Modulating effect of DL-kavain on the mutagenicity and carcinogenicity induced by doxorubicin in Drosophila melanogaster
Published in Journal of Toxicology and Environmental Health, Part A, 2021
Thaís Teixeira da Silva, Júlia Braga Martins, Maria Do Socorro de Brito Lopes, Pedro Marcos de Almeida, José Luiz Silva Sá, Francielle Alline Martins
Kavalactones, individually or combined with methanolic kava extract, were reported to inhibit a number of cytochrome 450 (CYP450) isoforms, including CYP1A2, CYP2C9; CYP2C19; CYP2D6, CYP3A4; CYP4A9 and CYP4A9/11 (Mathews, Etheridge, and Black 2002; Mathews et al. 2005).

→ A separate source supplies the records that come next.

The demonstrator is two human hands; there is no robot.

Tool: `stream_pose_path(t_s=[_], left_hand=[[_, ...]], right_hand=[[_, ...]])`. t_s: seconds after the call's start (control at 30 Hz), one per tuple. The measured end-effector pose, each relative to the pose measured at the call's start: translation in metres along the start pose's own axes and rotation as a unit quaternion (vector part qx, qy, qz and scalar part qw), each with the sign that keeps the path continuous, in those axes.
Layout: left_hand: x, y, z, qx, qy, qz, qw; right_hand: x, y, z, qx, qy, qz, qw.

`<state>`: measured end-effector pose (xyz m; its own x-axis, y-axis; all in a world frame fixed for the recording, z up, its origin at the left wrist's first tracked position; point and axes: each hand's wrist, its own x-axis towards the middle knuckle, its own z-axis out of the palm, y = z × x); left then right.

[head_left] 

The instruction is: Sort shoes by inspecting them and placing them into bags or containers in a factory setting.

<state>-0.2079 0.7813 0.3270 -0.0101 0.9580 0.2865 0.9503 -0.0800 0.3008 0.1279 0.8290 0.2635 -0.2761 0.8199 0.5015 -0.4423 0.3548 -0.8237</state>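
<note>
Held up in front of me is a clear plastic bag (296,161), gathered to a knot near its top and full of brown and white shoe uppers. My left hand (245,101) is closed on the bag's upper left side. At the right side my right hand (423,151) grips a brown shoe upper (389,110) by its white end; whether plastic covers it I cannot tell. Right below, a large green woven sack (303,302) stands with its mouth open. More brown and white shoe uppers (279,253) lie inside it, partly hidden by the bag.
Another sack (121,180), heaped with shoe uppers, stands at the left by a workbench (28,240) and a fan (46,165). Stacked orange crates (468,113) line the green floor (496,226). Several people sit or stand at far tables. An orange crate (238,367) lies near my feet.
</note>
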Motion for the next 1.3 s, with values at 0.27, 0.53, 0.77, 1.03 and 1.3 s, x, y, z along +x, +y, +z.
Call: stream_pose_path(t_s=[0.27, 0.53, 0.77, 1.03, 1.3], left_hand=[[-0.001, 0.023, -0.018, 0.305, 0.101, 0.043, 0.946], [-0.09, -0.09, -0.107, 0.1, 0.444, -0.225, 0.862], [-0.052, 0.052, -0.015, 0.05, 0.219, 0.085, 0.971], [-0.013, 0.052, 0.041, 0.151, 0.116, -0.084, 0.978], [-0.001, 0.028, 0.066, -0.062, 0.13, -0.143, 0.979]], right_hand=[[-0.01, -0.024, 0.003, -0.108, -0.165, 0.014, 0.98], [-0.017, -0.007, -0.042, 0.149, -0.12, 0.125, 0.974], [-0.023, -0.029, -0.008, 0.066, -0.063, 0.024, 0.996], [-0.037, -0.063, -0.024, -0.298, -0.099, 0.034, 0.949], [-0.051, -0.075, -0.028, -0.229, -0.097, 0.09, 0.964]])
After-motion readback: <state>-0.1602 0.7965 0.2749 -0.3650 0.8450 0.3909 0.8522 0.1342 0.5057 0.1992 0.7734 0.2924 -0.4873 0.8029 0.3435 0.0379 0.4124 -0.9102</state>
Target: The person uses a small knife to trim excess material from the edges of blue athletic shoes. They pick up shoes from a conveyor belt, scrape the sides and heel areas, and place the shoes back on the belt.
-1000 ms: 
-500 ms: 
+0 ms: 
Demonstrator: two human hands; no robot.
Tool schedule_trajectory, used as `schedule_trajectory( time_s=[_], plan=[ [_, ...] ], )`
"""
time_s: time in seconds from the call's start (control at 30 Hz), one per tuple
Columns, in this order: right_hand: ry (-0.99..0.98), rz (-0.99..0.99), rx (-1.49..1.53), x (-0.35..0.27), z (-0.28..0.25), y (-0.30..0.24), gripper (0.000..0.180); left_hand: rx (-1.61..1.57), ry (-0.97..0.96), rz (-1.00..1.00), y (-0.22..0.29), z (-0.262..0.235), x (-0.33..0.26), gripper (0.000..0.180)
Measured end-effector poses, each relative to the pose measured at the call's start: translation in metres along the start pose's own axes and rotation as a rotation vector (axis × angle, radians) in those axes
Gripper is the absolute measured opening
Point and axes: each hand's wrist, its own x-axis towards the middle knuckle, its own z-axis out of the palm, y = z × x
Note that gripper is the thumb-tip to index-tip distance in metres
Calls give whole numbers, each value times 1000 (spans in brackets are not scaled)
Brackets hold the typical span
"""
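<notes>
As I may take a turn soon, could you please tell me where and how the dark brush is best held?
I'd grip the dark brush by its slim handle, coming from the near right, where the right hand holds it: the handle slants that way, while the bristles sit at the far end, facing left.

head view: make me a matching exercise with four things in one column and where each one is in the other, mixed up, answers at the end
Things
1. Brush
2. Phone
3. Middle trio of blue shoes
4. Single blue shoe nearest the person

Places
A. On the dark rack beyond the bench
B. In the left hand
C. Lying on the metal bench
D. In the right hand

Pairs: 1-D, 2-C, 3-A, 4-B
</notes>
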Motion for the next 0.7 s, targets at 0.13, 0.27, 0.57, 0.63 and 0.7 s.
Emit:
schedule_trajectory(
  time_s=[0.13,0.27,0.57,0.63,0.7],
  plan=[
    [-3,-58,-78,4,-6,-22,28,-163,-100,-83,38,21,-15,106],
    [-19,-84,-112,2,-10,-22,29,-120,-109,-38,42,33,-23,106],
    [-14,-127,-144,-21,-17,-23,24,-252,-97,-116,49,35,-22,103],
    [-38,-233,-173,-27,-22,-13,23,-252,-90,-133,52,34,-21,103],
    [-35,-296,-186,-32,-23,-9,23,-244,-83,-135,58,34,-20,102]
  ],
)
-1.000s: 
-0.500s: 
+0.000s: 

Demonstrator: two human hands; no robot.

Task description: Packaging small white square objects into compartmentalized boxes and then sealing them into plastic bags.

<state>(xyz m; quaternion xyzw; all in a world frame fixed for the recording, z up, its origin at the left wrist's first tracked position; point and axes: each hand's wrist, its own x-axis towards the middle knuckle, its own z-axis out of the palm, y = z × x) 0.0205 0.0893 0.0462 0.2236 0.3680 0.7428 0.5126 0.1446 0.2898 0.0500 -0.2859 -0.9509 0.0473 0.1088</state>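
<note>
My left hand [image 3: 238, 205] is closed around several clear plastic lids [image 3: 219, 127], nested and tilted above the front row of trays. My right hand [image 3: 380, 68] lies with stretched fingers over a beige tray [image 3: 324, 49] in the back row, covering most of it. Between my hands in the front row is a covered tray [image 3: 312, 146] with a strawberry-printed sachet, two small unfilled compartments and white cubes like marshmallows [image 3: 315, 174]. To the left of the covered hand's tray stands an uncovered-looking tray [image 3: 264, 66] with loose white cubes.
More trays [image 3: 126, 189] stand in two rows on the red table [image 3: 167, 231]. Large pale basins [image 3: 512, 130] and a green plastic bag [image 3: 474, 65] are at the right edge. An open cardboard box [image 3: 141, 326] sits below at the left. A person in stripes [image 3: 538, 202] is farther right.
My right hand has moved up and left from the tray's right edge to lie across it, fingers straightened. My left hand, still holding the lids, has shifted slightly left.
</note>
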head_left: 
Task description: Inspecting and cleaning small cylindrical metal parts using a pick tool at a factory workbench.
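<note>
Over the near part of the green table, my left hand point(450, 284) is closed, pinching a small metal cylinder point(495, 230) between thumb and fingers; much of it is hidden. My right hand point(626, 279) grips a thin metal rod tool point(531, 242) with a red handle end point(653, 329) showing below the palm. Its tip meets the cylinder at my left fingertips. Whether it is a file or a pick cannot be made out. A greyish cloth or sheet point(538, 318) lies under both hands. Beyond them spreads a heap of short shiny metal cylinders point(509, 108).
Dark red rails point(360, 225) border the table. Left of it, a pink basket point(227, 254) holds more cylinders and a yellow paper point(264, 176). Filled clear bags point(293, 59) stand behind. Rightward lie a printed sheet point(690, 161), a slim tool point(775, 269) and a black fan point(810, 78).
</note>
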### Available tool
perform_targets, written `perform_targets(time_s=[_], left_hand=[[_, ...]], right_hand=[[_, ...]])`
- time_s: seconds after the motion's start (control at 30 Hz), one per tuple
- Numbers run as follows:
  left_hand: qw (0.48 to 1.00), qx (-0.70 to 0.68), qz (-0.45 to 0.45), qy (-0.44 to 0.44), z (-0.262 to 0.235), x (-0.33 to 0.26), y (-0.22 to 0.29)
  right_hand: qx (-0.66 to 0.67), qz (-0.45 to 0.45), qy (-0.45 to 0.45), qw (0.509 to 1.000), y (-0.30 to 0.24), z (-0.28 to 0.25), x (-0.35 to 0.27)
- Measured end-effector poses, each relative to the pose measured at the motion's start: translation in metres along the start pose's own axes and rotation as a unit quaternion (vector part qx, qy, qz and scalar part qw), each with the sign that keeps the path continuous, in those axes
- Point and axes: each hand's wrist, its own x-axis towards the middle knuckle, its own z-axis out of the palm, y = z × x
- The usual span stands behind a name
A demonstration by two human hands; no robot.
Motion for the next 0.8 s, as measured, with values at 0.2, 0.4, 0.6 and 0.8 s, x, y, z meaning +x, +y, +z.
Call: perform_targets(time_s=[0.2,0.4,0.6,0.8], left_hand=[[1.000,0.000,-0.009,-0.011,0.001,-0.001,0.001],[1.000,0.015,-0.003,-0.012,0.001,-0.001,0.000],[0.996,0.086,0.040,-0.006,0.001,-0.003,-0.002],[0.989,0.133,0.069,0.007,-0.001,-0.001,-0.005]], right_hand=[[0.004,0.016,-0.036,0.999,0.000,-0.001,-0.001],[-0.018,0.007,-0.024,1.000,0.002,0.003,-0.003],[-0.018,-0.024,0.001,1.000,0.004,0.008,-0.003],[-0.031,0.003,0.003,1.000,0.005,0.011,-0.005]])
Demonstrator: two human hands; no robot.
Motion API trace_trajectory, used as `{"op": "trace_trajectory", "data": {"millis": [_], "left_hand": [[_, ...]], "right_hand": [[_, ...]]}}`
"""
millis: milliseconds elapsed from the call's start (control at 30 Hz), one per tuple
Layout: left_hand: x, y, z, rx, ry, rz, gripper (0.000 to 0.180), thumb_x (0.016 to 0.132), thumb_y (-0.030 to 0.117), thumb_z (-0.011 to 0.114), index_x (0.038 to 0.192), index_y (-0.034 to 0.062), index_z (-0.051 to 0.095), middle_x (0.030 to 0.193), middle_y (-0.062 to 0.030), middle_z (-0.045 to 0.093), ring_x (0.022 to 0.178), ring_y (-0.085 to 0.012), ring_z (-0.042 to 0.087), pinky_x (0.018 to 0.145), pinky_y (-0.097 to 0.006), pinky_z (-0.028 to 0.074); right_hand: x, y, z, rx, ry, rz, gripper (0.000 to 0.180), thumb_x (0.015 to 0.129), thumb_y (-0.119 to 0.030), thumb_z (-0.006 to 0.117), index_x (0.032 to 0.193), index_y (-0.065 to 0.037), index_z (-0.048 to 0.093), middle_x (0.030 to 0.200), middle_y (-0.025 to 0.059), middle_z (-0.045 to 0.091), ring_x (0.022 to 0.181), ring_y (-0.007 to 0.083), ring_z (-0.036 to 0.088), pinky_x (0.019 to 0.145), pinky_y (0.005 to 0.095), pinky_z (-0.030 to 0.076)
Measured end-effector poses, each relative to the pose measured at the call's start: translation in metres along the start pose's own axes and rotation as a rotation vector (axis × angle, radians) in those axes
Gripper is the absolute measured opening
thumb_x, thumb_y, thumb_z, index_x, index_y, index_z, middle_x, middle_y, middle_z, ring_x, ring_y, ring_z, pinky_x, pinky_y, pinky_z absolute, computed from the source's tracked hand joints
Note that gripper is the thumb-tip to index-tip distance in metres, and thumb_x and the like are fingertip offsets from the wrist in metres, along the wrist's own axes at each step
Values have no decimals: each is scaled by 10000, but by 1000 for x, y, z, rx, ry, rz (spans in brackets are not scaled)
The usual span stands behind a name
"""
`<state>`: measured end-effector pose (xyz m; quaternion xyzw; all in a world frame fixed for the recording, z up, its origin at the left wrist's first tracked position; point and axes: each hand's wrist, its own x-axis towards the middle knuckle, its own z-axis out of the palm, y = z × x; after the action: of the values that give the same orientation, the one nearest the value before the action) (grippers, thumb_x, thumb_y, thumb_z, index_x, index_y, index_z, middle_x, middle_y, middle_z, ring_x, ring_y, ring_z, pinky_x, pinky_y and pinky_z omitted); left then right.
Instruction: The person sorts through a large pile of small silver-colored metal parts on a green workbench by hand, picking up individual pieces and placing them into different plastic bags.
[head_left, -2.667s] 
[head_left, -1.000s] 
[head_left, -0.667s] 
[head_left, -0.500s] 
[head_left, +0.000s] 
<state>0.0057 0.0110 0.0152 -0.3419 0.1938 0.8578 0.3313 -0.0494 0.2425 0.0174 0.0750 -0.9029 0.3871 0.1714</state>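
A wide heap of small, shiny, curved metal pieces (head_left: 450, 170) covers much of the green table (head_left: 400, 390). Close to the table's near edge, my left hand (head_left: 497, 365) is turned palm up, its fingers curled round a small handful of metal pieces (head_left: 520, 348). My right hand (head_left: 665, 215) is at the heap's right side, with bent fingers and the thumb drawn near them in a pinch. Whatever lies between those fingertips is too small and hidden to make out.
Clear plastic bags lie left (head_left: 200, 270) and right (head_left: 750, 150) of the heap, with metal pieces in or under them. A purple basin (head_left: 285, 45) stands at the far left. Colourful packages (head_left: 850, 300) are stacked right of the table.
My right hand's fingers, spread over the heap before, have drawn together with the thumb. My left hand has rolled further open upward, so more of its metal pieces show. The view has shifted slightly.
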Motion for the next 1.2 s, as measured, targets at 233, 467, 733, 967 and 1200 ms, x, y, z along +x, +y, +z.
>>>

This property is the source of numerous interactions, primarily pharmacokinetic, with other drugs, since kavalactones and kava extract decrease metabolism by blocking enzymes of the CYP450 complex, thereby inducing toxicity (Mathews, Etheridge, and Black 2002; Zou et al. 2004). The bioactivation and biotransformation pathways of kavain were reported in mice by Wang et al. (2019) who identified 28 metabolites in liver, urine and feces. CYP2C19, one of the CYP450 enzymes, was the major enzyme contributing to biotransformation and bioactivation of kavain. Although pharmacokinetic and/or pharmacodynamic studies have advanced knowledge over the years, only in vitro few studies were conducted to investigate the toxicogenetic potential of kavain and other kavalactones (Celentano et al. 2020; Li et al. 2012; Shaik, Hermanson, and Xing 2009; Zi and Simoneau 2005).